ヤマハ発動機、ドローンを米国で実演 〜 FAAからの商業利用認可取得を狙う

 ヤマハ発動機はこのほど、カリフォルニア大学デイヴィス校と協力し、小型無人航空機(ドローン)「RMAX」を使った水散布の実演をカリフォルニア州ナパ・バレーのブドウ園で実施した。

 ヤマハは米連邦航空局(FAA)に対し、米国の一部地域を対象にドローンの商業運用を認める特別措置の適用を求めており、実演はその一環として実施された。

 FAAは9月に、ハリウッドの映画関連会社6社に特別措置の適用を認可しており、ヤマハも早期認可に期待を高めている。

 FAAは現在、無人航空機の商業利用を禁止している。特別措置は小型ドローンの限定的商業利用を認めるもので、産業界からの需要の高まりを受けて導入された。

 ウォール・ストリート・ジャーナルによると、FAAは特別措置適用申請を受け付けった順に審査しており、その通りに進めばトリンブル・ナビゲーション(Trimble Navigation)とVDOSグローバル(VDOS Global)の2社の次にヤマハの順番がくる。

 ハリウッド企業の申請審査にFAAが要した審査期間は約120日だった。

 FAAは、安全性を確保したうえで無人航空機の商業利用拡大を進めると説明。これまでに農業や地質調査、公益施設保全の分野で申請を受け取ったことを明らかにしている。
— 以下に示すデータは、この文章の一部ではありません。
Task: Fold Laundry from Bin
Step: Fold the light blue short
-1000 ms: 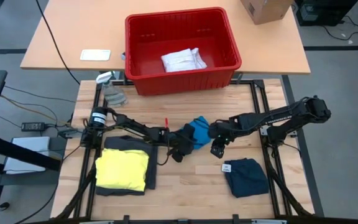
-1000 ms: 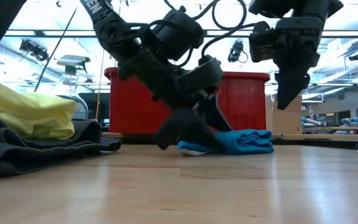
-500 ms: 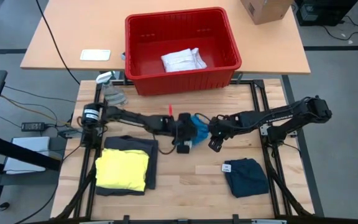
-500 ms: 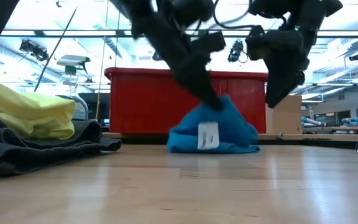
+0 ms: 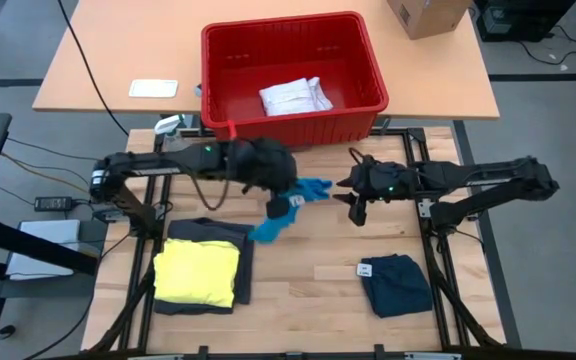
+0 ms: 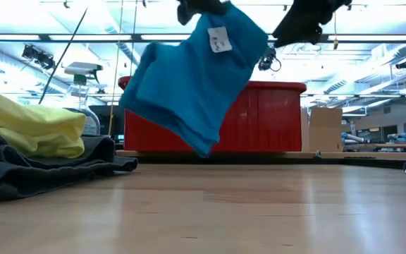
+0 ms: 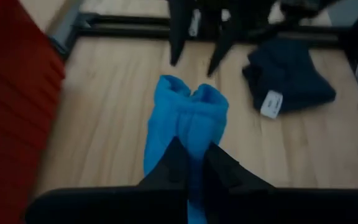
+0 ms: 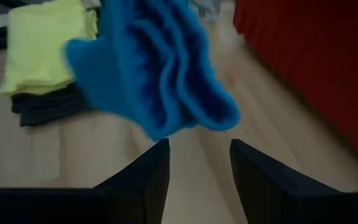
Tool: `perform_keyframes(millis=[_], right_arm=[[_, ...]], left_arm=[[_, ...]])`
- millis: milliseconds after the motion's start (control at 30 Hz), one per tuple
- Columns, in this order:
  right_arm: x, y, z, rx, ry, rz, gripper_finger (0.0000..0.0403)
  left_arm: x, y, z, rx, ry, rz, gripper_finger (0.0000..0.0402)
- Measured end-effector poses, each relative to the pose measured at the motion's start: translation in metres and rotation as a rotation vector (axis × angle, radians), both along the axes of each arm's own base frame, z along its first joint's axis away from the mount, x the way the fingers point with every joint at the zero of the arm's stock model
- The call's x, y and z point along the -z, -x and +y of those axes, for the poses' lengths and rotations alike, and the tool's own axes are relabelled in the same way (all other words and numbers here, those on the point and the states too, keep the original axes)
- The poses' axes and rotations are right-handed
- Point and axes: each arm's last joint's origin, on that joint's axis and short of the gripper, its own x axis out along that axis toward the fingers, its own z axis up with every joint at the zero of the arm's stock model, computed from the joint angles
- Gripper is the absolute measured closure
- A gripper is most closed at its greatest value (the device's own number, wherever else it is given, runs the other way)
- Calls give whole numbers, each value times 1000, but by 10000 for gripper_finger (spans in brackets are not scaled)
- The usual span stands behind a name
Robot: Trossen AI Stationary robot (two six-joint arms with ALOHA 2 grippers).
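— What sits on the far tan surface [image 5: 118, 60]?
— A brown cardboard box [image 5: 426, 15] at its corner, a small white pad [image 5: 153, 88] near the front edge, and a black cable [image 5: 86, 62] trailing across.

— And below?
— A pale grey rag [image 5: 184, 157] on the wooden surface [image 5: 308, 300].

This is a robotics lab or workshop. A pale wooden slatted worktop [image 5: 298, 290] sits in a black metal frame [image 5: 438, 250] on a grey floor, with loose black cables [image 5: 43, 160] trailing beside it. The low view shows a large hall behind, with long rows of ceiling strip lights [image 6: 372, 42], overhead cameras [image 6: 32, 53] and distant workbenches [image 6: 393, 144].
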Motion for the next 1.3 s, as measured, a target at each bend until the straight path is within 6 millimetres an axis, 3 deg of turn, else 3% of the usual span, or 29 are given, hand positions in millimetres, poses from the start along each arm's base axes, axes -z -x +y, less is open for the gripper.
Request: perform_keyframes(millis=[267,433,633,767,933,1033,1300], right_arm=[[-3,-2,2,-120,-13,-31,226],[-11,-12,4,-92,-44,-157,212],[-6,-39,-4,-8,-61,-255,153],[-7,-48,-2,-95,-72,-264,113],[-18,-58,-2,-92,120,-386,71],[-23,-59,-11,-47,133,-443,51],[-26,-58,-19,-128,157,-463,50]], left_arm=[[-30,26,6,-70,65,-93,387],[-45,42,3,-70,105,-151,384],[-59,56,2,-78,141,-205,383],[-68,68,1,-85,154,-241,382],[-72,75,2,-103,184,-252,382],[-73,75,1,-86,221,-253,382],[-71,78,-2,-65,286,-221,381]])
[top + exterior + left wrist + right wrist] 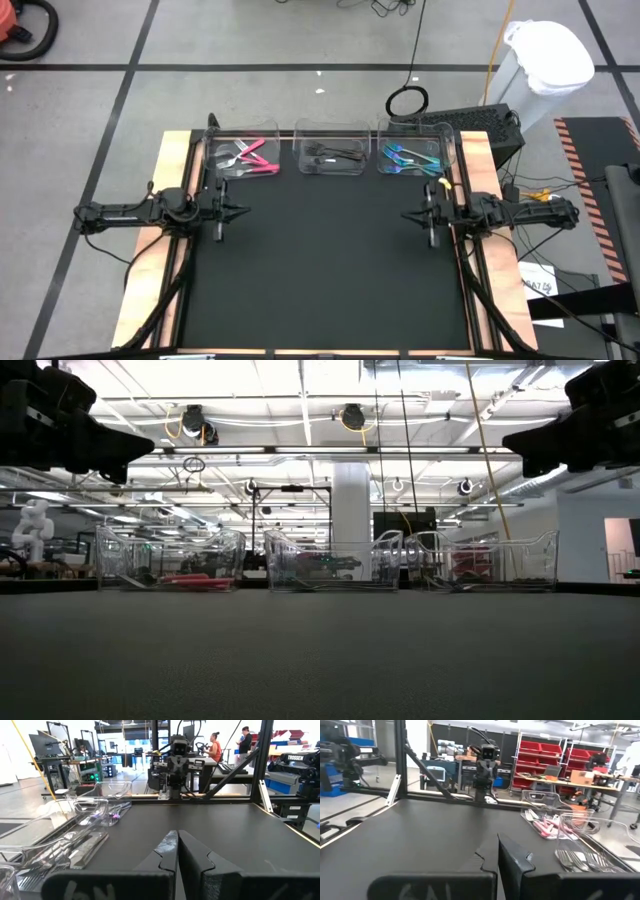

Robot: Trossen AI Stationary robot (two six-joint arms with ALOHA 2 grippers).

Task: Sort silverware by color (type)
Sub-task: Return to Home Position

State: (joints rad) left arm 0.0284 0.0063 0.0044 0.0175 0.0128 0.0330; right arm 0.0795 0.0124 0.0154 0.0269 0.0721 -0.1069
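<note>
Pink silverware (254, 158): you'll find it lying in the left bin (212, 150), on the left arm's side.
Black silverware (335, 156): it lies in the middle bin (302, 150).
Teal silverware (408, 158): it lies in the right bin (447, 150), on the right arm's side.
Bins: three clear ones stand in a row along the far edge of the black tabletop (320, 280), just beside one another.
Left claw (240, 210): fingers pressed together, pinching nothing. It hangs above the tabletop's left edge and points across at the other arm.
Right claw (405, 215): likewise pressed together and pinching nothing, above the right edge and facing the left claw, well apart from it.
</note>
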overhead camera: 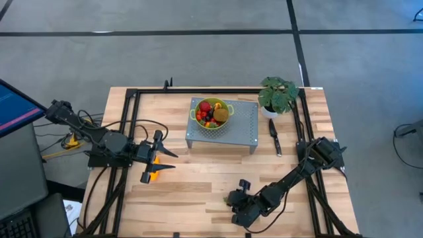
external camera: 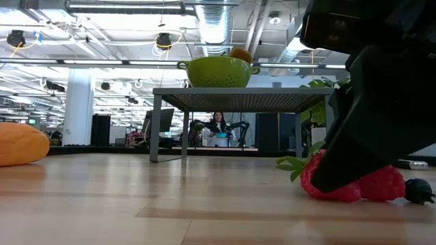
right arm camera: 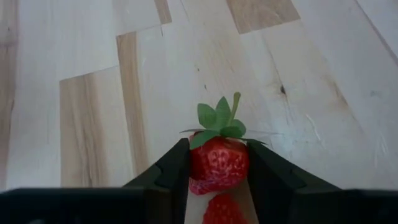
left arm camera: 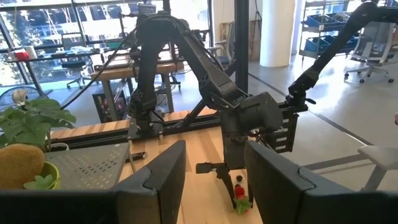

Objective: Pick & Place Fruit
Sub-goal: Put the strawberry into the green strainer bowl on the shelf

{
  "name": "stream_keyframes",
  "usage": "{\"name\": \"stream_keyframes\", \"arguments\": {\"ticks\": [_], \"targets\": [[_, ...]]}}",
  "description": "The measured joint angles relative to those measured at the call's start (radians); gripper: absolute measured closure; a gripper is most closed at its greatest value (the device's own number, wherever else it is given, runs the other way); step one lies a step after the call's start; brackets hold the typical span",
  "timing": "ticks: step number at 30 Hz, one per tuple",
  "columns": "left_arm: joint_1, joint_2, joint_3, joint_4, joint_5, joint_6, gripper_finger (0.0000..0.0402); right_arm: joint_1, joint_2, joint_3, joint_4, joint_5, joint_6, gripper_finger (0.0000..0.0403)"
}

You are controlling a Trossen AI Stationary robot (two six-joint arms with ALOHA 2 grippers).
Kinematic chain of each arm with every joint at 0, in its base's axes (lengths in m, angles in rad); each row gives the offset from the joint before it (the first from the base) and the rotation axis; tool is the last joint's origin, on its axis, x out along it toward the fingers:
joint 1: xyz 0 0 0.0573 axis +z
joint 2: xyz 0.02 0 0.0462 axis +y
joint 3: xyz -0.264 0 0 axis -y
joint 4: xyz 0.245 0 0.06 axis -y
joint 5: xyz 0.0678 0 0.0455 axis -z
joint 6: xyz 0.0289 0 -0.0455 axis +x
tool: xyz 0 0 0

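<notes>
Over on the left side of the table, the left gripper (overhead camera: 160, 160) hangs just above the wood with its fingers parted to a middling gap, nothing between them. Right beneath it lies the long orange-yellow fruit (overhead camera: 153, 174), resting on the boards; the low view catches its rounded end (external camera: 20, 143) at the edge of the picture.

Moving toward the middle, a grey perforated stand (overhead camera: 223, 125) sits at the back of the table, and on top of it a green colander (overhead camera: 213, 114) loaded with fruit: a red round fruit (overhead camera: 205, 107), a brown-green kiwi-like oval (overhead camera: 221, 114), and small red, orange and dark pieces packed around them. From the left wrist view the kiwi (left arm camera: 20, 165) shows over the colander's rim.

Just right of the stand, a black-handled knife (overhead camera: 274, 136) lies flat, with a leafy potted plant (overhead camera: 277, 94) behind it at the back corner.

Now the front right: the right gripper (overhead camera: 239, 198) is down at the tabletop, and its fingers (right arm camera: 166, 174) press on both sides of a strawberry (right arm camera: 218, 163), leafy green cap pointing away from the wrist. The berry (external camera: 330, 184) sits on the wood, a second red piece (external camera: 382, 184) touching it, a small dark berry (external camera: 417, 190) just beside.
</notes>
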State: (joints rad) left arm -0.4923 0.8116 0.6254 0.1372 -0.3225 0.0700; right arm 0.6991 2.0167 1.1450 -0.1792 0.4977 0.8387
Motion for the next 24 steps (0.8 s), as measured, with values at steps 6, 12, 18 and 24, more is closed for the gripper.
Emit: {"name": "stream_keyframes", "arguments": {"ticks": [6, 12, 18, 24], "targets": [[0.000, 0.000, 0.000, 0.001, 0.000, 0.000, 0.0244, 0.000, 0.000, 0.000, 0.000, -0.002, 0.000, 0.0243], [0.000, 0.000, 0.000, 0.002, 0.001, 0.000, 0.0244, -0.001, 0.000, 0.000, -0.001, -0.003, 0.000, 0.0235], [0.000, 0.000, 0.000, 0.003, 0.001, 0.000, 0.0243, -0.001, 0.000, 0.000, 0.000, -0.002, 0.000, 0.0284], [0.000, 0.000, 0.000, 0.005, 0.005, 0.000, 0.0243, -0.001, 0.000, 0.000, 0.000, -0.003, 0.000, 0.0270]]}}
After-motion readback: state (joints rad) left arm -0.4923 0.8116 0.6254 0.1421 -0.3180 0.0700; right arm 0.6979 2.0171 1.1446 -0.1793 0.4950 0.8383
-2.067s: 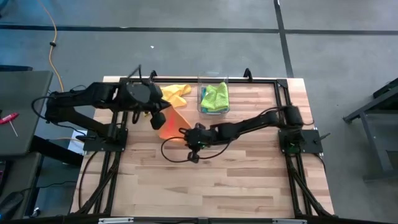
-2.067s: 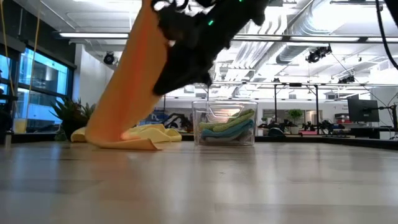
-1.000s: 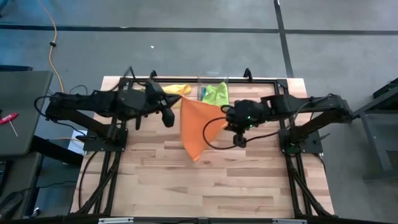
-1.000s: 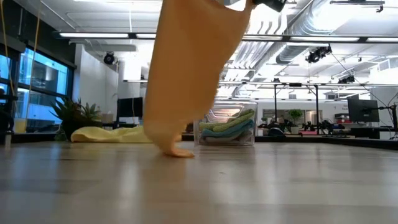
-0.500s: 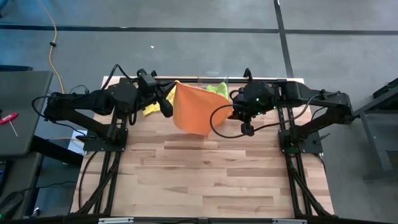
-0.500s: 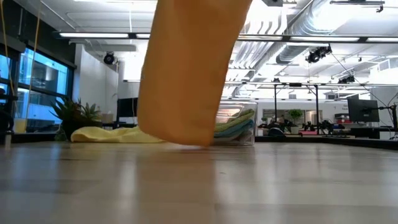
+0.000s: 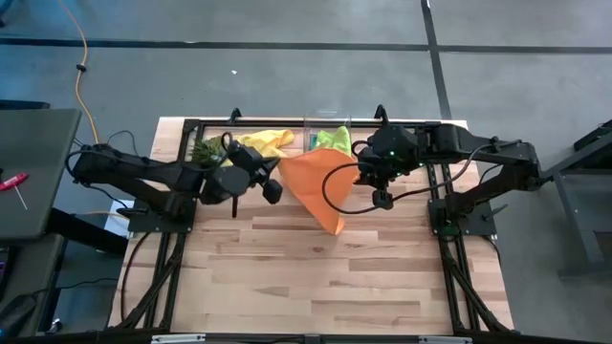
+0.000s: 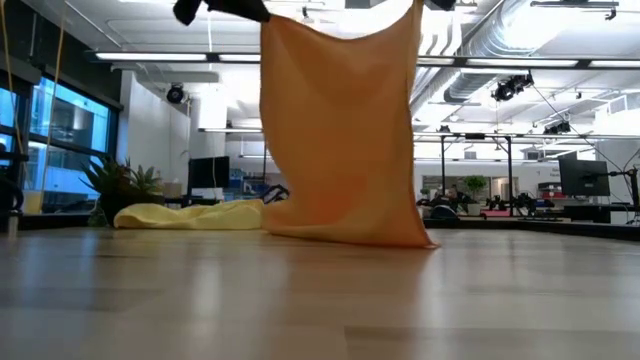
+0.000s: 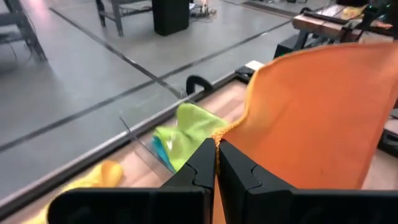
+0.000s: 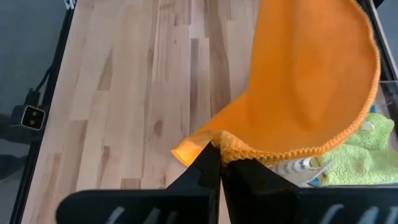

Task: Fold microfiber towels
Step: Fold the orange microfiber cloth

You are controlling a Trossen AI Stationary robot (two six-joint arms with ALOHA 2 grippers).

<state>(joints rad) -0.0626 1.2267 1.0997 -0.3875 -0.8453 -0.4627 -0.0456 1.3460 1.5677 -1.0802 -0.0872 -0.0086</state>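
Note:
The orange microfiber towel (image 7: pixel 320 186) hangs as a broad sheet (image 8: pixel 340 130) between my two grippers over the table's far middle. Its lower edge (image 8: pixel 350 236) rests on the wood. My left gripper (image 7: pixel 273 188) is shut on one upper corner and my right gripper (image 7: pixel 382 199) on the other. A yellow towel (image 7: pixel 263 141) lies flat near the far edge. A lime green towel (image 9: pixel 186 127) sits in a clear box. My left gripper pinches the orange towel's upper corner (image 9: pixel 220 133) at its stitched edge between the two shut fingers, coming nearly level from the table's left. The towel hangs below it. Its top edge sags slightly toward the other gripper. My right gripper pinches the opposite upper corner (image 10: pixel 227 145) at the hemmed edge between its shut fingers, slanting downward from the table's right. A small tip of cloth (image 10: pixel 186 151) sticks out past the fingers. The sheet drops from there to the table.
The clear plastic box (image 7: pixel 328 143) stands at the far edge behind the hanging towel. A green leafy clump (image 7: pixel 206 150) sits at the far left by the black frame rail (image 7: pixel 402 122). Bare wood (image 7: pixel 316 277) stretches toward the near edge.
My right gripper has drawn back toward the far right with its corner. My left gripper rose a little, then sank toward the near edge. The orange towel, which hung narrow with one point on the table, is now spread wide between both grippers with its lower edge on the wood.

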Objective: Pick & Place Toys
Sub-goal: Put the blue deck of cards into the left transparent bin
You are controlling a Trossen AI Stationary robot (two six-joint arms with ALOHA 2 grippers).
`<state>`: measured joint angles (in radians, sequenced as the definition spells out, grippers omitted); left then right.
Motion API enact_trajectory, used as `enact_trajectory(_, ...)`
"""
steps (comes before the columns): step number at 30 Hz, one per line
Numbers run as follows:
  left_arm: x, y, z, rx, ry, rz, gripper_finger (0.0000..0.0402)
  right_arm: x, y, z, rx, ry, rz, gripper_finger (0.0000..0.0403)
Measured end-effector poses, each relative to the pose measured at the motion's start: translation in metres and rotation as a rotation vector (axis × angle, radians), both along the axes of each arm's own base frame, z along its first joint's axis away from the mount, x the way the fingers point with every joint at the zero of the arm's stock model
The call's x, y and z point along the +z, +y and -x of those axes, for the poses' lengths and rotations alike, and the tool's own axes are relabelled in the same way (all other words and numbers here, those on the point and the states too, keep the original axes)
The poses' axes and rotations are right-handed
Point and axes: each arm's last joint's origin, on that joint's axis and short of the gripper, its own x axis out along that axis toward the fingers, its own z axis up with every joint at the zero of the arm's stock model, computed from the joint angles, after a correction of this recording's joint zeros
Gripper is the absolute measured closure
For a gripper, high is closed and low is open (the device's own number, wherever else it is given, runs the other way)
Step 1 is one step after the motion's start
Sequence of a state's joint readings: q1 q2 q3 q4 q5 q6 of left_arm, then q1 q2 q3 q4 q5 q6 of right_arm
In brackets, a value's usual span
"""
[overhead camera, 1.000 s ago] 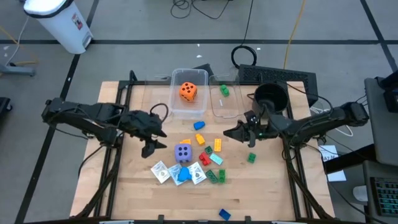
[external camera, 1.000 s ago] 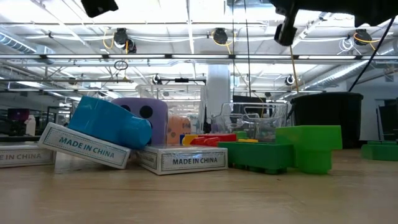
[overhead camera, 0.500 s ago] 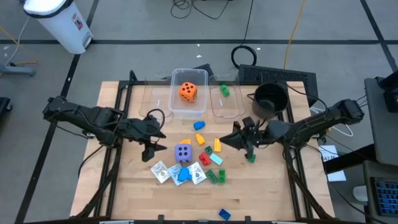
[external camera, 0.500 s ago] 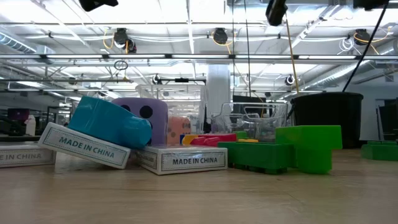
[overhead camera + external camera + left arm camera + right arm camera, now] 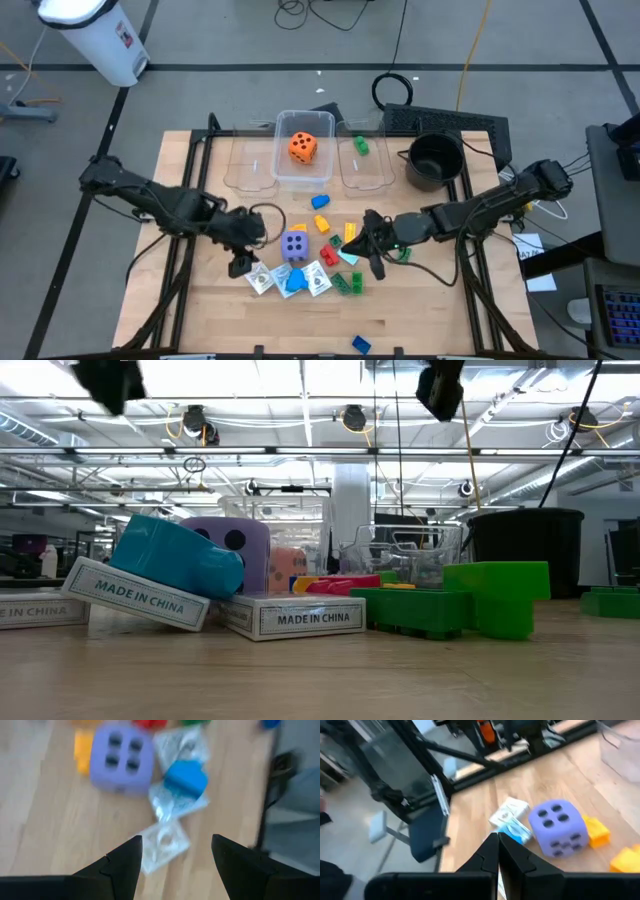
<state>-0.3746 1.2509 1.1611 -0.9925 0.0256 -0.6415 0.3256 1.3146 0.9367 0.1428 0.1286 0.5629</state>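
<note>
Pale wood grain fills the table (image 5: 200, 320), a bare square slab with dark frame rails along its edges, and most of the action sits at centre frame. Up top centre, clear plastic bins (image 5: 300, 170) with rounded corners hold an orange foam die (image 5: 302, 147), and a green brick (image 5: 361, 146) lies in the right-hand one; their walls are glassy enough that the edges are hard to trace. A round black pot (image 5: 436, 158) stands at upper right, its inside too dark to read.

Centre frame, the purple foam die (image 5: 293, 245), soft-cornered with dark pips, sits among scattered plastic bricks (image 5: 345, 255) in yellow, red, green and teal; where they overlap I can't separate them cleanly. Below it, white boxed card packs (image 5: 262, 277) lie fanned under a blue brick (image 5: 292, 283); the low view shows printed lettering on their sides. A lone blue brick (image 5: 361, 345) waits at bottom centre.

Left gripper (image 5: 240, 262) hangs just left of the packs, fingers parted, nothing between them; its wrist view is blurred. Right gripper (image 5: 372, 262) is at the right edge of the brick cluster, fingers pressed together, empty.
</note>
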Motion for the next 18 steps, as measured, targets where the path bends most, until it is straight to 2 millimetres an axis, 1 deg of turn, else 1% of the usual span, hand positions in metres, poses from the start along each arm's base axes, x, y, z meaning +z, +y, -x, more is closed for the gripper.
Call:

 ヤマハのRMAXは、燃料と散布用農薬の積載時で重さ約220ポンド、価格は20万ドル以下。日本では穀物への農薬散布用に約20年間使われており、複数農家が共同で1機を購入し共有する場合が多い。

 今回の実演には二人の遠隔操縦士が参加した。バンで運ばれた機体にプロペラを装着後、送信機の動作確認を含む各種飛行前検査を実施。その後、操縦士の一人が遠隔操作機でドローンを操縦した。

 ドローンがブドウ園上空に着いたところで、機体下部のノズルから水の噴霧を開始した。実演では、容量4.2ガロンの着脱式小型タンク2基が使われた。

 約10分後、ドローンは無事に着陸し、航空管制官に報告して実演は終了した。